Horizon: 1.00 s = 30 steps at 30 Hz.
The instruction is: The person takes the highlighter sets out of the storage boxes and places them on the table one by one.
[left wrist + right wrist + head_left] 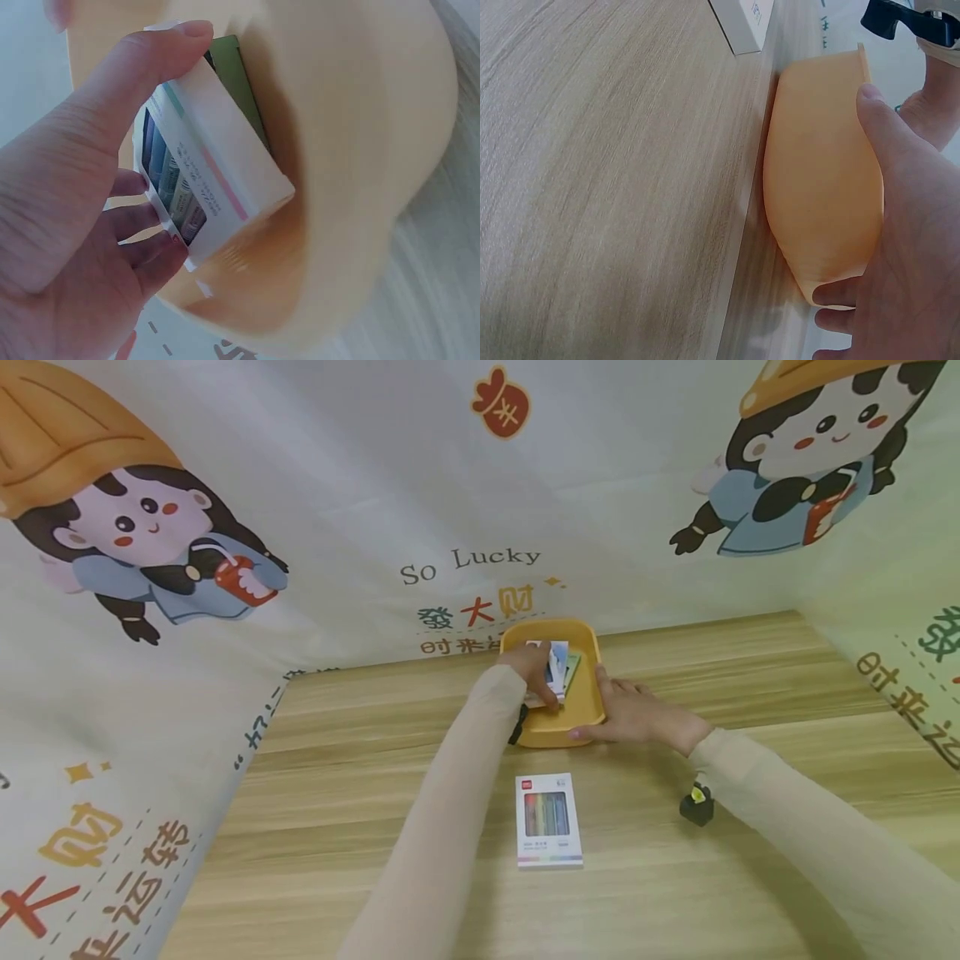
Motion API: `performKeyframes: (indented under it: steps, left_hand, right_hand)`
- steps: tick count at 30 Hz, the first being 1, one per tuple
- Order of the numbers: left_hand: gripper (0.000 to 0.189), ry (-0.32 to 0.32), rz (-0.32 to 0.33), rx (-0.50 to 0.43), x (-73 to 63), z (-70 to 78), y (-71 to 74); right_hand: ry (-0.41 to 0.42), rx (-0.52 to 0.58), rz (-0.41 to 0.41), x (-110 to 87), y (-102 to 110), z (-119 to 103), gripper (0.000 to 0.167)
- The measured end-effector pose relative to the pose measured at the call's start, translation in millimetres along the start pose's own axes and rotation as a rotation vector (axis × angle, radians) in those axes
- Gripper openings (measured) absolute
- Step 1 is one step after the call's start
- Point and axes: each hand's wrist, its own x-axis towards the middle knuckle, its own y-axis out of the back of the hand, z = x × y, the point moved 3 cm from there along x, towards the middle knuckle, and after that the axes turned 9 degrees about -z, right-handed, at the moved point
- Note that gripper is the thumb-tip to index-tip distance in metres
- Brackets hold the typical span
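A yellow tray (581,714) stands on the wooden table near the back wall. My left hand (534,668) reaches into it and grips a white box of coloured pens (206,176), thumb on top and fingers underneath, the box tilted inside the tray (360,150). A green box (241,90) lies behind it in the tray. My right hand (633,714) holds the tray's right front corner, thumb along the rim and fingers curled under the edge (832,202). A second white pen box (549,820) lies flat on the table in front of the tray.
A small black object with a yellow-green tip (697,806) sits on the table beside my right forearm. Printed cartoon cloth (225,568) hangs behind and on both sides of the wooden table (337,827).
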Motion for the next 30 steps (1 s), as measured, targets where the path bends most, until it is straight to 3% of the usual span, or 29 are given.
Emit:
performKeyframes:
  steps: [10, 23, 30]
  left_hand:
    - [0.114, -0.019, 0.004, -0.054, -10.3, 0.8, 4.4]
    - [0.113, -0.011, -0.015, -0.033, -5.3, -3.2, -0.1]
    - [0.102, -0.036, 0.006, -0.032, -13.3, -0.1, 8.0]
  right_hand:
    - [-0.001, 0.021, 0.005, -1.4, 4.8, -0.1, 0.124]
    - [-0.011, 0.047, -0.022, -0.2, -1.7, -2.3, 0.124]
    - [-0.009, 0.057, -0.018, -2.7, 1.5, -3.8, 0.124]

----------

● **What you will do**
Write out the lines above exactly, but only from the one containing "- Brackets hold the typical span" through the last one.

● **Final answer**
- Brackets hold the typical span
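A yellow tray (581,714) stands on the wooden table near the back wall. My left hand (534,668) reaches into it and grips a white box of coloured pens (206,176), thumb on top and fingers underneath, the box tilted inside the tray (360,150). A green box (241,90) lies behind it in the tray. My right hand (633,714) holds the tray's right front corner, thumb along the rim and fingers curled under the edge (832,202). A second white pen box (549,820) lies flat on the table in front of the tray.
A small black object with a yellow-green tip (697,806) sits on the table beside my right forearm. Printed cartoon cloth (225,568) hangs behind and on both sides of the wooden table (337,827).
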Motion for the next 30 steps (1 s), as measured, targets where the path bends most, until it is straight to 3% of the usual span, or 29 are given.
Emit:
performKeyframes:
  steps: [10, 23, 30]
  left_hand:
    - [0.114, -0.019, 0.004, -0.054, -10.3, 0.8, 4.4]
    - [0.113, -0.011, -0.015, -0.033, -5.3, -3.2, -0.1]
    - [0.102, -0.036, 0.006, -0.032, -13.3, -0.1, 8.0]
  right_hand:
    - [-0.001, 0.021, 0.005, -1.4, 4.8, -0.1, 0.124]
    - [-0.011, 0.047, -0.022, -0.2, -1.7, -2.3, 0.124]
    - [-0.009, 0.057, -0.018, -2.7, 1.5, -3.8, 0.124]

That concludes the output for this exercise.